もっとも、門を閉じずに、細々と開館を続けてきた寺や納骨堂は数多い。「新宿瑠璃光院」(渋谷区)もその1軒で、業務統括推進本部部長の木下尚子さんは、「住職の『どのような時も、開けておくのが寺の務め』との考えから、門は開け続けています」
新宿瑠璃光院は、浄土真宗東本願寺派・光明寺(岐阜県)の東京本院。日曜礼拝、終活セミナー、坐禅など館内で行ってきたイベントをいち早く中止した上、緊急事態宣言後、予約が入っていた法要の施主に意向を尋ね、延期を促した。
その際に多かったのは、納骨法要を予約していた人からの「延期して、お骨を家に置いておいてもバチは当たりませんか?」という質問。
僧侶らが、死者は皆平等に浄土に招かれるという浄土真宗の教えを説明し、「バチは当たりません」と答えると、安堵の声が聞かれた。
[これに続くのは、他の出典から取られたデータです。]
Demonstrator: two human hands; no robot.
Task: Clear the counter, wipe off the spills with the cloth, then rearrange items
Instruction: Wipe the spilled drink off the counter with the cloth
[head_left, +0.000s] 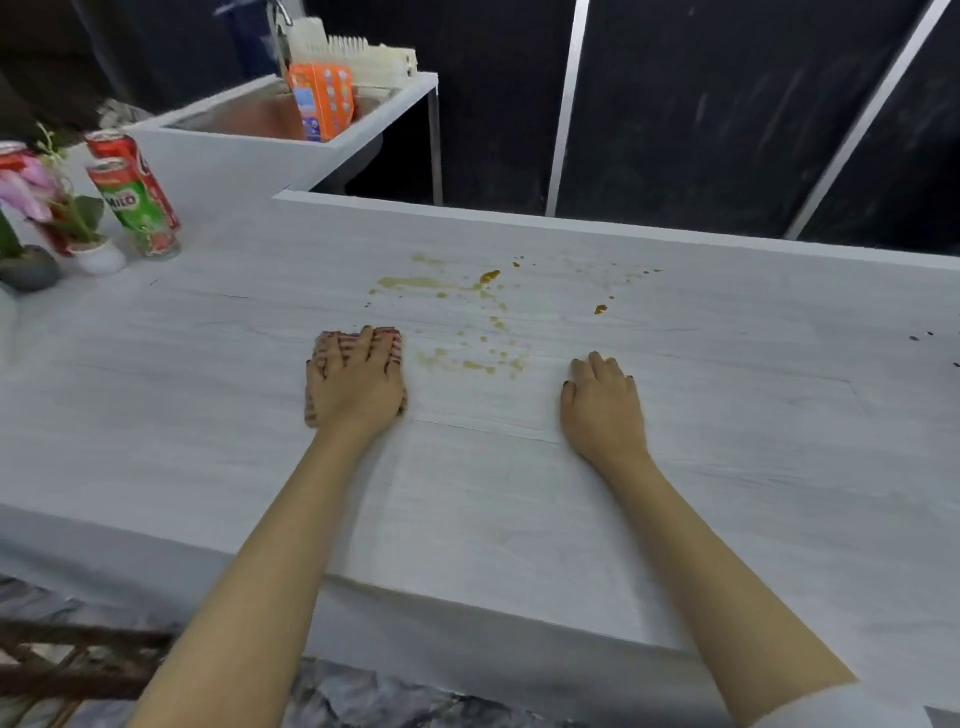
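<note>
On the pale grey counter (519, 493) my left hand (356, 384) lies flat with spread fingers, pressing a red-striped cloth (395, 343) that shows only at its edges. Yellow-brown spills (415, 283) spread over the counter just beyond and to the right of the cloth, with smaller drops (601, 309) farther right. My right hand (602, 400) rests palm down on the bare counter, fingers relaxed, holding nothing, to the right of the spills.
At the far left stand a green Milo can (132, 208), a red can (130, 156), another red can (13, 156) and small potted flowers (78, 223). A sink (249, 119) behind holds an orange carton (322, 101). Dark specks (914, 338) mark the far right.
</note>
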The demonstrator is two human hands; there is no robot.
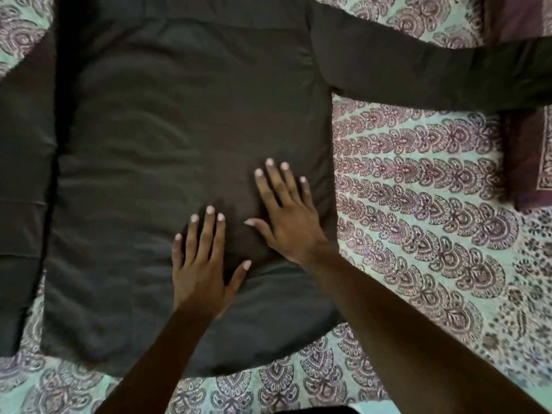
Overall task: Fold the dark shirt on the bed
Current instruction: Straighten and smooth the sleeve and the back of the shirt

納骨を百箇日法要やお盆の時に延期してはどうかと提案した。
「ただし、私どものほうで、“エア法要”を行っています」と、副住職の永樂達信さん。延期もしくは中止になった法要の日、曰く「勝手に」読経しているのだという。「坊さんというのは、頼まれなくともそういうことをやりたくなるものなのです」(永樂さん)
お墓参りに訪れる人は通常時より減ったが、それでも1日に10数人はやって来ているという。さらに、「お急ぎの事情がおありなんでしょう。この時期にも、納骨堂の見学者も来られています」と木下さん。見学者には、2mほどの間隔を置いて堂内を案内し、近距離でパンフレットを見せるのを避け、教室のようにホワイトボードを使って説明しているそうだ。